◆ **TASK TO COMPLETE**: After finding the line that holds "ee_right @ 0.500" below, set down that line and the rest through the final one exactly, leaving the pictures out.

◆ **STORED DATA**:
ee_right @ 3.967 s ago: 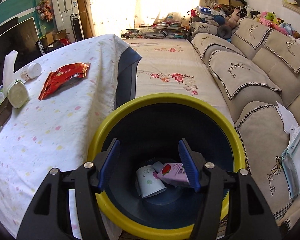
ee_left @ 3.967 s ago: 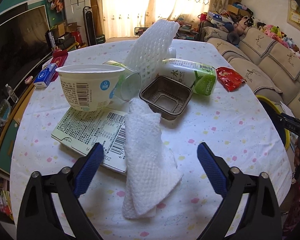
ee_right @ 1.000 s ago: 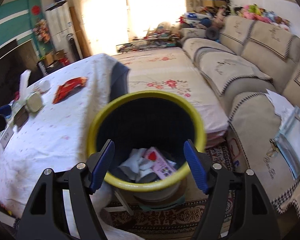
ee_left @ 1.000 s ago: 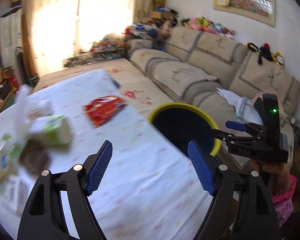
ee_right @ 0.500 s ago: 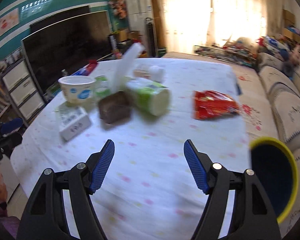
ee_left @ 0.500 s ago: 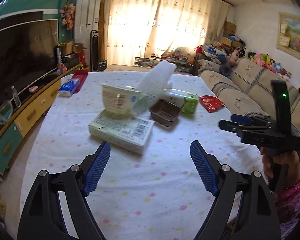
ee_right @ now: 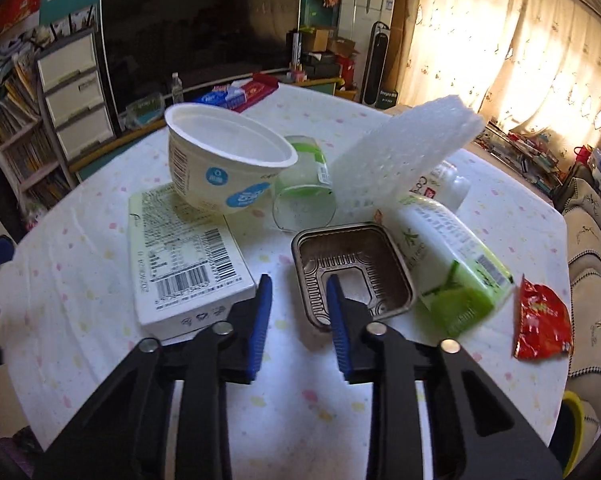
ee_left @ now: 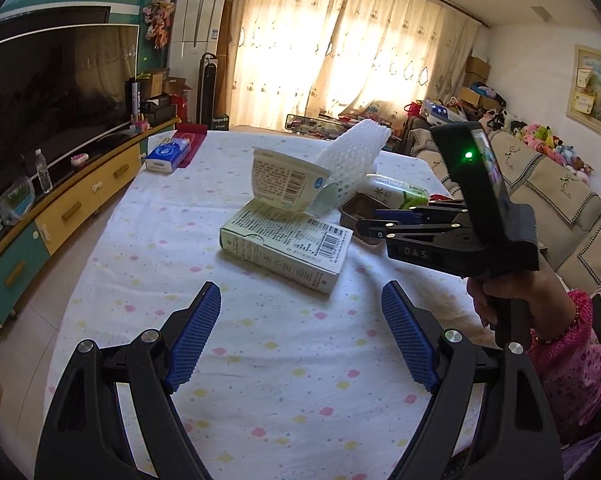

◆ **EXPECTED ANSWER**:
ee_right @ 0.500 s ago: 
ee_left @ 0.500 s ago: 
ee_right @ now: 
ee_left @ now: 

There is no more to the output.